Ils avaient peur du résultat final de ce procès où la vérité pouvait jaillir du nuage même dans lequel on l'avait si savamment enveloppée.
J'ai à peine besoin de dire que j'ignorais complètement la part prise par Louaisot à l'assassinat de mon pauvre Albert.
Je n'avais rien vu dans cette nuit funeste, qui restait en moi comme le souvenir d'un épouvantable rêve.
Quant à cette autre nuit où Jeanne, que je venais d'arracher à ses geôliers, me fut enlevée sur le quai de l'Horloge, je fus plusieurs mois avant d'en comprendre le mystère.
Je savais une seule chose, c'est que j'avais été jouée par M. Louaisot, et ce fut à M. Louaisot que je m'en pris.
Mais M. Louaisot était plus fort que moi. On dit qu'un homme, luttant de ruse avec une femme, est toujours sûr d'être vaincu.
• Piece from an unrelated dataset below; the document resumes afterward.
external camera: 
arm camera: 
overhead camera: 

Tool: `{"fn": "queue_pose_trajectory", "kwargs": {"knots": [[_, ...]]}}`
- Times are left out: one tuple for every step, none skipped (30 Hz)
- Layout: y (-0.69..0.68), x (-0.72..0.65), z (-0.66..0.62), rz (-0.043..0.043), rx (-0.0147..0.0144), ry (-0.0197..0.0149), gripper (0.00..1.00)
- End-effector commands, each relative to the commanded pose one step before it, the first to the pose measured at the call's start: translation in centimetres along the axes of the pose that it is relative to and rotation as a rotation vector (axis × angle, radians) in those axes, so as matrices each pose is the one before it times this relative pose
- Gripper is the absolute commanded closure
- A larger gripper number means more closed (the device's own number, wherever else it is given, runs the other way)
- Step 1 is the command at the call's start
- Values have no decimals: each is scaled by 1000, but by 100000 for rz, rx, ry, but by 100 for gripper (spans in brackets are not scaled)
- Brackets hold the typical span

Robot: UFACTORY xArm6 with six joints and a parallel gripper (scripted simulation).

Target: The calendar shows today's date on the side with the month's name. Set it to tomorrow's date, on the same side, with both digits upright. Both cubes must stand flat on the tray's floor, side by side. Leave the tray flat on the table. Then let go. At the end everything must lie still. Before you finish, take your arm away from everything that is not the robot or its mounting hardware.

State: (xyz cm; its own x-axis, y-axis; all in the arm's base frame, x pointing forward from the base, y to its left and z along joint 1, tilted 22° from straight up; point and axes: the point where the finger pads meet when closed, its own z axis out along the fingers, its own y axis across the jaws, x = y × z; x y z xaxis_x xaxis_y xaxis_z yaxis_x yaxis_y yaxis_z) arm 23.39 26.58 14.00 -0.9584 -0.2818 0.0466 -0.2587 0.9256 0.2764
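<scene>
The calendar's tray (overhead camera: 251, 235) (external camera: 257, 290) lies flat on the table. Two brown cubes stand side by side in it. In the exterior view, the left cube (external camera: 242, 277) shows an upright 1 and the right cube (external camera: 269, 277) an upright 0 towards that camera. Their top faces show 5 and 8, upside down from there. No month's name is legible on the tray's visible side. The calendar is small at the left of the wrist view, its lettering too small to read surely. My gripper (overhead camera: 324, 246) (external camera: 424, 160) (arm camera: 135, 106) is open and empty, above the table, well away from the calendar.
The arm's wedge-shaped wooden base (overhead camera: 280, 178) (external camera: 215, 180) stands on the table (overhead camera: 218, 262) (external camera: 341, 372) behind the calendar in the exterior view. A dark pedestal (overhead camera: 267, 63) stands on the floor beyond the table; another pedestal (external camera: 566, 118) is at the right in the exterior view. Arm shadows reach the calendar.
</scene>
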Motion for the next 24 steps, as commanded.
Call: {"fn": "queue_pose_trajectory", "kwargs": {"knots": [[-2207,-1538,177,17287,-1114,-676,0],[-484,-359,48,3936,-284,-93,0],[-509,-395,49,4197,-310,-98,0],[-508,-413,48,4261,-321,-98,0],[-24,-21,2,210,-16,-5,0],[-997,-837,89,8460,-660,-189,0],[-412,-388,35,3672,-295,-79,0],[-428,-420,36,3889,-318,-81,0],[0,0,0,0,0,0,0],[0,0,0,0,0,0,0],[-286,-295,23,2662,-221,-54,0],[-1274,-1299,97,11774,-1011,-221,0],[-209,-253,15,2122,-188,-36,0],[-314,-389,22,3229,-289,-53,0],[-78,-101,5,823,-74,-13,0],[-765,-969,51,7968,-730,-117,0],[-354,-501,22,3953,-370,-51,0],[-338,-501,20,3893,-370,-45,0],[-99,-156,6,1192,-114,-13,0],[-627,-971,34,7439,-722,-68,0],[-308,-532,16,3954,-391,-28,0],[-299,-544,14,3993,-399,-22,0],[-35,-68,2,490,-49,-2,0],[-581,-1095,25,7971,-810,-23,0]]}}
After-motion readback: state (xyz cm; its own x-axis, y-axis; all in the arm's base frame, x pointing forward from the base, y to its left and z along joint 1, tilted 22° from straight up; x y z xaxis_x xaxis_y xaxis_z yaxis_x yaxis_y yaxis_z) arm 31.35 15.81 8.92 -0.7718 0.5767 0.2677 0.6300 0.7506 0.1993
Cela peut être vrai pour les autres hommes; M. Louaisot faisait exception à la règle.
Et pourtant c'est une ruse de femme qui l'a jeté mort sur la terre humide d'une cave, au moment où il allait moissonner son champ, engraissé par tant de crimes!
Le grand moyen employé vis-à-vis de moi par M. Louaisot était celui-ci: la marquise de Chambray, disait-il, avait tout fait; il n'était que son instrument ou plutôt son esclave.
Jeanne Péry était aux mains de la marquise et probablement hors de France.